Each record below needs to be set down again exactly.

Records Block Start

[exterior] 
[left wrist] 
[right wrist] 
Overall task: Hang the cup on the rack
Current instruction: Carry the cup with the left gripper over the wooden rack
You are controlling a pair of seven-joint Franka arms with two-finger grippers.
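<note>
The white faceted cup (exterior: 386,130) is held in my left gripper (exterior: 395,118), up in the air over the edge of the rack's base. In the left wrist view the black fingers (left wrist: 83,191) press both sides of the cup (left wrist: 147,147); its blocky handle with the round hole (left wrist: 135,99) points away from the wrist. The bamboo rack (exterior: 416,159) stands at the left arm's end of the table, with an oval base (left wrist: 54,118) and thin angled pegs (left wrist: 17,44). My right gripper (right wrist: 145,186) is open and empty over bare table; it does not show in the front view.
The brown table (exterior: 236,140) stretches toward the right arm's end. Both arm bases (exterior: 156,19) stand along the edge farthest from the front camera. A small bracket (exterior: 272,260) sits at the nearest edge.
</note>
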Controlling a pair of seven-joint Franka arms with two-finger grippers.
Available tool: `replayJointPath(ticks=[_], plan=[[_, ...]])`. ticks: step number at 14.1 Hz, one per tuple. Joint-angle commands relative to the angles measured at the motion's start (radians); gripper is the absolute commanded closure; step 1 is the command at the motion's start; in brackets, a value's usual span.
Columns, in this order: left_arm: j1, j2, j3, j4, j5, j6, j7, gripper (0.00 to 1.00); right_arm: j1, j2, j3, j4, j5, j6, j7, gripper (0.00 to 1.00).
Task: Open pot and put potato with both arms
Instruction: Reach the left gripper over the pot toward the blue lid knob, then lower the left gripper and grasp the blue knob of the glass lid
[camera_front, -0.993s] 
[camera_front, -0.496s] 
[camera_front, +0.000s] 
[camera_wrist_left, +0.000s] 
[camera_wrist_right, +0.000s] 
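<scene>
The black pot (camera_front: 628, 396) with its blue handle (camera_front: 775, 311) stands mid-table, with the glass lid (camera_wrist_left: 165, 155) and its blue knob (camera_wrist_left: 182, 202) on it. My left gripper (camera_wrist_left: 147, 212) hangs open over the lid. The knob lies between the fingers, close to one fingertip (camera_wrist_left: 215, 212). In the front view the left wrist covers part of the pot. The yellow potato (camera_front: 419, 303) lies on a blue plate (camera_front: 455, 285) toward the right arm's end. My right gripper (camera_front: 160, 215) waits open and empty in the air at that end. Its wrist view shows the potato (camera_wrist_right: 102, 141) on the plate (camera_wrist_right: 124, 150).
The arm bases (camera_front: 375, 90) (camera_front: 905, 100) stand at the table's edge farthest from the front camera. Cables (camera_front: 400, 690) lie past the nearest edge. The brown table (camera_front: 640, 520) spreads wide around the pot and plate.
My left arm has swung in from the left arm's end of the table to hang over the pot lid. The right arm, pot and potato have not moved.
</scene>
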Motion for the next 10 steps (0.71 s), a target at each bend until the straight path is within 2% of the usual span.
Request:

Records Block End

◆ Problem solution:
[exterior] 
[left wrist] 
[right wrist] 
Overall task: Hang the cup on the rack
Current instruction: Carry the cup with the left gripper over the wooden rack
You are controlling a pair of seven-joint Franka arms with two-finger grippers.
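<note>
The white faceted cup (exterior: 386,130) is held in my left gripper (exterior: 395,118), up in the air over the edge of the rack's base. In the left wrist view the black fingers (left wrist: 83,191) press both sides of the cup (left wrist: 147,147); its blocky handle with the round hole (left wrist: 135,99) points away from the wrist. The bamboo rack (exterior: 416,159) stands at the left arm's end of the table, with an oval base (left wrist: 54,118) and thin angled pegs (left wrist: 17,44). My right gripper (right wrist: 145,186) is open and empty over bare table; it does not show in the front view.
The brown table (exterior: 236,140) stretches toward the right arm's end. Both arm bases (exterior: 156,19) stand along the edge farthest from the front camera. A small bracket (exterior: 272,260) sits at the nearest edge.
</note>
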Controlling a pair of seven-joint Franka arms with two-finger grippers.
Available tool: `replayJointPath(ticks=[_], plan=[[_, ...]])`. ticks: step number at 14.1 Hz, one per tuple. Joint-angle commands relative to the angles measured at the motion's start (radians); gripper is the absolute commanded closure; step 1 is the command at the motion's start; in brackets, a value's usual span.
Columns, in this order: left_arm: j1, j2, j3, j4, j5, j6, j7, gripper (0.00 to 1.00); right_arm: j1, j2, j3, j4, j5, j6, j7, gripper (0.00 to 1.00).
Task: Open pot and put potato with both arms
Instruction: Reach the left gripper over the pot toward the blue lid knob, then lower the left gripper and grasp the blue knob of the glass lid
[camera_front, -0.993s] 
[camera_front, -0.496s] 
[camera_front, +0.000s] 
[camera_wrist_left, +0.000s] 
[camera_wrist_right, +0.000s] 
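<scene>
The black pot (camera_front: 628, 396) with its blue handle (camera_front: 775, 311) stands mid-table, with the glass lid (camera_wrist_left: 165, 155) and its blue knob (camera_wrist_left: 182, 202) on it. My left gripper (camera_wrist_left: 147, 212) hangs open over the lid. The knob lies between the fingers, close to one fingertip (camera_wrist_left: 215, 212). In the front view the left wrist covers part of the pot. The yellow potato (camera_front: 419, 303) lies on a blue plate (camera_front: 455, 285) toward the right arm's end. My right gripper (camera_front: 160, 215) waits open and empty in the air at that end. Its wrist view shows the potato (camera_wrist_right: 102, 141) on the plate (camera_wrist_right: 124, 150).
The arm bases (camera_front: 375, 90) (camera_front: 905, 100) stand at the table's edge farthest from the front camera. Cables (camera_front: 400, 690) lie past the nearest edge. The brown table (camera_front: 640, 520) spreads wide around the pot and plate.
My left arm has swung in from the left arm's end of the table to hang over the pot lid. The right arm, pot and potato have not moved.
</scene>
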Motion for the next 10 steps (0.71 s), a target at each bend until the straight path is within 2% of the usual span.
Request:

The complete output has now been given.